— Work to be completed —
Every line containing "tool" should be identified and copied from the data below.

— Information shown —

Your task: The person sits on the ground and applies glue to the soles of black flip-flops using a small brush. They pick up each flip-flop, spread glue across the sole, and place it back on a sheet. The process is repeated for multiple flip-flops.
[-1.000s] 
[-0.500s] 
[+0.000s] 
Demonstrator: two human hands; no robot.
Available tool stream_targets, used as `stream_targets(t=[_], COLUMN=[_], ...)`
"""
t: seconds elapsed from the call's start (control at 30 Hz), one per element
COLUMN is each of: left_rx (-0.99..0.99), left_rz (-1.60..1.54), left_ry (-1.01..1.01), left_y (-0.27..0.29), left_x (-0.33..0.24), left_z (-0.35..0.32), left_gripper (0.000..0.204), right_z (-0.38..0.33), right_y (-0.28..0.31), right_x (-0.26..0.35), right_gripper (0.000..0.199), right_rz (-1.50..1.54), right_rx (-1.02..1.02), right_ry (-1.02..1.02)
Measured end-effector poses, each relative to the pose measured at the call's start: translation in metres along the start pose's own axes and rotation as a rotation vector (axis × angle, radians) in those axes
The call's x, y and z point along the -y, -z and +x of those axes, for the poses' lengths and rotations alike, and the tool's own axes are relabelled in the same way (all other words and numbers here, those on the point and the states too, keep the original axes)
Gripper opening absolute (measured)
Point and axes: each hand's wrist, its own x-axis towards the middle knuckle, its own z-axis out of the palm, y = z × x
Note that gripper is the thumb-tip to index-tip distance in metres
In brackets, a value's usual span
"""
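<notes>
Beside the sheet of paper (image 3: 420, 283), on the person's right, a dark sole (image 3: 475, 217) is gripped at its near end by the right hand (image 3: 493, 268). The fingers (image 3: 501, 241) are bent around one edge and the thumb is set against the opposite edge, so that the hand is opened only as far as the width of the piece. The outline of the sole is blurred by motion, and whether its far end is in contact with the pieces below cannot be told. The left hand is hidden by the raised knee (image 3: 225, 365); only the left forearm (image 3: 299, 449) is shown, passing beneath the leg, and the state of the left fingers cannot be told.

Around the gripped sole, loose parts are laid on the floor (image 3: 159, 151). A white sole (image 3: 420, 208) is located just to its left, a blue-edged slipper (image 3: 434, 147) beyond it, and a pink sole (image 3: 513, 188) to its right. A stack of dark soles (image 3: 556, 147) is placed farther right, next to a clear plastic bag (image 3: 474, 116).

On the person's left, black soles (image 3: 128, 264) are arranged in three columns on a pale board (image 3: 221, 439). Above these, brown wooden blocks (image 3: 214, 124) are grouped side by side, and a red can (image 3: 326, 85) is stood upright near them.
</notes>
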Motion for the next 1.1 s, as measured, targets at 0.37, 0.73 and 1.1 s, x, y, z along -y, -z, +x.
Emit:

— Exercise output —
Available tool stream_targets, used as `stream_targets(t=[_], COLUMN=[_], ...)`
The call's x, y and z point along the -y, -z and +x of those axes, for the poses' lengths and rotations alike, and the tool's own axes are relabelled in the same way (all other words and numbers here, those on the point and the states too, keep the original axes)

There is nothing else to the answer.